30 May 2011
The EU-funded, EuroGeographics-led European Spatial Data Infrastructure Network (ESDIN) project concluded recently.
The main focus of this large, multi-partner, 30 month project was to assist the European National Mapping Agencies in implementing the INSPIRE (Infrastructure for Spatial Information in Europe) directive. EDINA’s main role was to provide academic sector input and expertise in geospatial service delivery.
Probably our most significant contribution was in the area of access control. Working through the processes of one of the main geospatial standards defining organisations, the Open Geospatial Consortium, EDINA led a team that demonstrated how Shibboleth (the software that underpins the UK Access Management Federation) could be used to secure OGC Web Services (OWS).
OWS underpin virtually all Spatial Data Infrastructures (SDI) everywhere, including INSPIRE. SDI is about using standards to make it easier for anyone working with spatial data, at any level, to meet their objectives, potentially saving vast amounts of resources. The issue we addressed is that while many SDI content providers, for a variety of reasons, want to restrict access to their valuable data or services, there is no widely accepted way of doing so.

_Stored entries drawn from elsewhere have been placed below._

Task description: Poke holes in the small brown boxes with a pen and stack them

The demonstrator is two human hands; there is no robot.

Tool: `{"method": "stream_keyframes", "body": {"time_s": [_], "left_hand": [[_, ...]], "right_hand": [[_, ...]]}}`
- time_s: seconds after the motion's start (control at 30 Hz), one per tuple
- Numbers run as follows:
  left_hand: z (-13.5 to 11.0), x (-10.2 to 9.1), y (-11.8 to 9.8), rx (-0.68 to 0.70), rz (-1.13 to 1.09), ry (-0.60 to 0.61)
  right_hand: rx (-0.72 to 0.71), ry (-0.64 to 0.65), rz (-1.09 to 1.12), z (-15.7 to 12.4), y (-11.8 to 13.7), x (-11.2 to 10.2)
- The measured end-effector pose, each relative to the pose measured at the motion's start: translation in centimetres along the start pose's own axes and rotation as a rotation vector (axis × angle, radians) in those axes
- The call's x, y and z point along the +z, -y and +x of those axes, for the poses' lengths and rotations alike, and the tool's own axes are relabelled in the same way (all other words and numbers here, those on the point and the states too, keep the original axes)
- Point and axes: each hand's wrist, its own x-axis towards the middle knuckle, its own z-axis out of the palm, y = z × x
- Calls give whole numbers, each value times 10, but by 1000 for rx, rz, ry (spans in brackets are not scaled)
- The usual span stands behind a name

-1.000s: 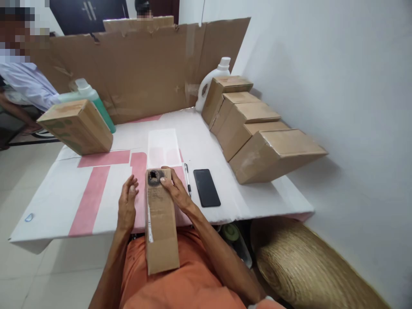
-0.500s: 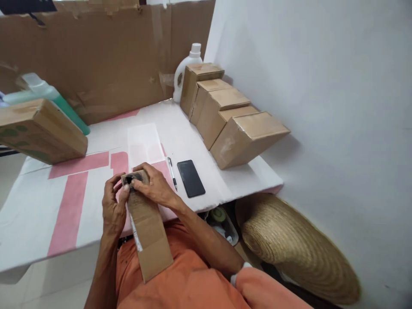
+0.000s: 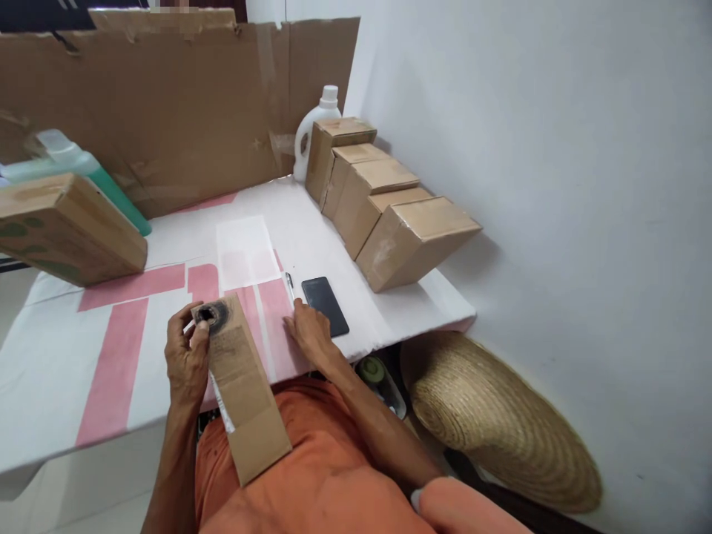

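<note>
My left hand (image 3: 188, 360) pinches the upper left corner of a long strip of cardboard (image 3: 245, 393), its thumb beside a dark-ringed hole. The strip slants down across the table edge, with its lower end over my lap. My right hand (image 3: 312, 331) is low over a pen (image 3: 289, 283), thumb and index finger apart on either side of it. The pen's lower part is hidden under the hand. A black phone (image 3: 325, 304) lies just right of these fingers. A white sheet (image 3: 248, 248) lies flat beyond both hands.
Several cardboard boxes (image 3: 420, 241) stand in a row along the right wall, a white jug (image 3: 311, 133) behind them. At left, a carton (image 3: 78, 230) leans near a green-liquid bottle (image 3: 114, 189). A woven straw hat (image 3: 495, 415) sits below the table's right edge.
My right hand has let go of the cardboard strip and moved right to the pen. My left hand still holds the strip, whose dark-ringed hole is now uncovered.
</note>
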Motion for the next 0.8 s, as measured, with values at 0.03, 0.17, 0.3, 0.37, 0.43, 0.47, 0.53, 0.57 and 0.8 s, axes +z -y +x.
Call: {"method": "stream_keyframes", "body": {"time_s": [0.03, 0.17, 0.3, 0.37, 0.43, 0.47, 0.53, 0.57, 0.8], "left_hand": [[0, 1, 1, -7, -12, 12], [-2, 0, 4, 7, -49, 149], [-5, -3, 10, 70, -47, 242], [-6, -3, 13, 85, -53, 241], [-6, -2, 16, 100, -52, 241], [-6, -1, 17, 110, -46, 241], [-6, 0, 17, 129, -32, 239], [-6, 0, 17, 138, -26, 233], [-7, 1, 17, 150, -39, 228]], "right_hand": [[36, -12, -16, 3, -3, 0], [80, -46, 28, 13, -10, 1], [9, -47, 194, 21, -14, -6], [-48, -59, 388, 20, -9, -15], [-151, -50, 753, 14, 3, -23], [-218, -25, 950, 10, 12, -26], [-351, 61, 1226, -2, 30, -27], [-401, 105, 1265, -8, 39, -25], [-452, 164, 1175, -30, 69, -4]]}}
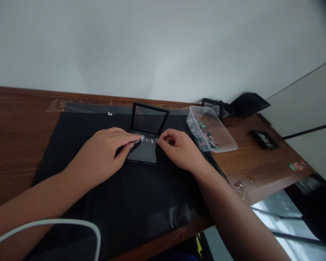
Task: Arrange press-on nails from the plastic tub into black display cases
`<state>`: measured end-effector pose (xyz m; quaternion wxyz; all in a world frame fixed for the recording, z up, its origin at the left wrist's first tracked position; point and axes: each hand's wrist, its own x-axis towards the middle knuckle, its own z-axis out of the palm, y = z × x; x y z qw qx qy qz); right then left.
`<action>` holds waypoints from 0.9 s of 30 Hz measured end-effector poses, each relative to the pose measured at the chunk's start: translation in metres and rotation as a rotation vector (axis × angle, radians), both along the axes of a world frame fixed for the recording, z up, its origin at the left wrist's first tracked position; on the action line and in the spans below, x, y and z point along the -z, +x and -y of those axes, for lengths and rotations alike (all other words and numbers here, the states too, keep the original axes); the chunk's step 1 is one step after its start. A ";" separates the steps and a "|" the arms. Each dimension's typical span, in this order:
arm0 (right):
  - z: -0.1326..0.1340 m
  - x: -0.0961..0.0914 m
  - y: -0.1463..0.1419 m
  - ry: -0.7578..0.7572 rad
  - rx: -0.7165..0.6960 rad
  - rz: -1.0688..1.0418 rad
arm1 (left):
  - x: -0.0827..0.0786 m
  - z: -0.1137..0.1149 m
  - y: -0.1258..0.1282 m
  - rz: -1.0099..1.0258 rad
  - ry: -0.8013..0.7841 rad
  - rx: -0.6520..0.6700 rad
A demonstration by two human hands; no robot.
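A small black case (pixel 142 156) lies on the black mat with its framed see-through lid (pixel 149 119) tilted up at the back. Several small shiny pieces (pixel 152 141) form a row on its dark inner surface. My left hand (pixel 108 148) reaches over the case's left side, thumb and fingers pinched on a small silvery piece (pixel 136 141); its exact kind is too small to tell. At the right edge of the case, my right hand (pixel 179 146) has thumb and index fingertip closed together. Whatever may be between those fingertips is hidden.
A transparent plastic box (pixel 228 145) with small colourful packets stands right of the case. Black frames (pixel 213 105) and a dark box (pixel 248 104) lie behind it. Farther right is another small black case (pixel 264 139). A white cable (pixel 57 221) loops across the lower left.
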<state>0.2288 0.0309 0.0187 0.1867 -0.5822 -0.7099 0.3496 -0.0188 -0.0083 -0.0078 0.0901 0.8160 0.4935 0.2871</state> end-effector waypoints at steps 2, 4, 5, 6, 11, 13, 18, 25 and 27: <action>0.000 -0.002 0.001 -0.013 -0.023 -0.010 | 0.000 0.000 0.000 0.000 0.003 -0.009; -0.001 -0.005 0.002 -0.030 -0.047 -0.017 | 0.001 0.000 -0.001 -0.007 0.008 -0.018; -0.001 -0.006 0.003 -0.030 -0.054 -0.009 | 0.001 -0.001 -0.001 -0.009 0.010 -0.018; -0.001 -0.007 0.003 -0.022 -0.062 0.011 | 0.002 0.000 -0.001 -0.011 0.009 -0.018; 0.000 -0.008 0.006 0.034 -0.117 0.102 | 0.002 0.001 -0.002 0.006 -0.002 -0.029; 0.001 -0.008 0.008 0.029 -0.131 0.093 | 0.001 0.001 -0.002 0.015 -0.010 -0.037; 0.000 -0.009 0.013 0.002 -0.176 0.037 | -0.001 0.000 0.000 0.033 -0.007 -0.051; -0.001 -0.008 0.015 -0.008 -0.193 -0.047 | 0.000 0.001 0.001 0.025 0.030 -0.022; -0.001 -0.007 0.015 0.004 -0.219 -0.045 | -0.001 0.001 0.002 0.026 0.039 -0.019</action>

We showed how Shibboleth federations, effectively an open source implementation of the OASIS standard Security Assertion Markup Language, could be used as the organisational model for SDI. This is a production strength solution to the problem of how to share identity information across administrative domains.
It means that an end user of SDI services, eg, a student or a member of the public can attempt to access a protected internet resource such as topographic data or land registry data The user simply provides their credentials and if authorised gains access. If the user then attempts to access another protected resource they will get direct access without being challenged again, providing they are authorised and the organisations are members of the same federation.
Showing how these “Single Sign On” federations can work with SDI services without requiring any changes to the standards in a wide range of scenarios was recognised by the EU as a significant contribution and a major factor in the success of the ESDIN project.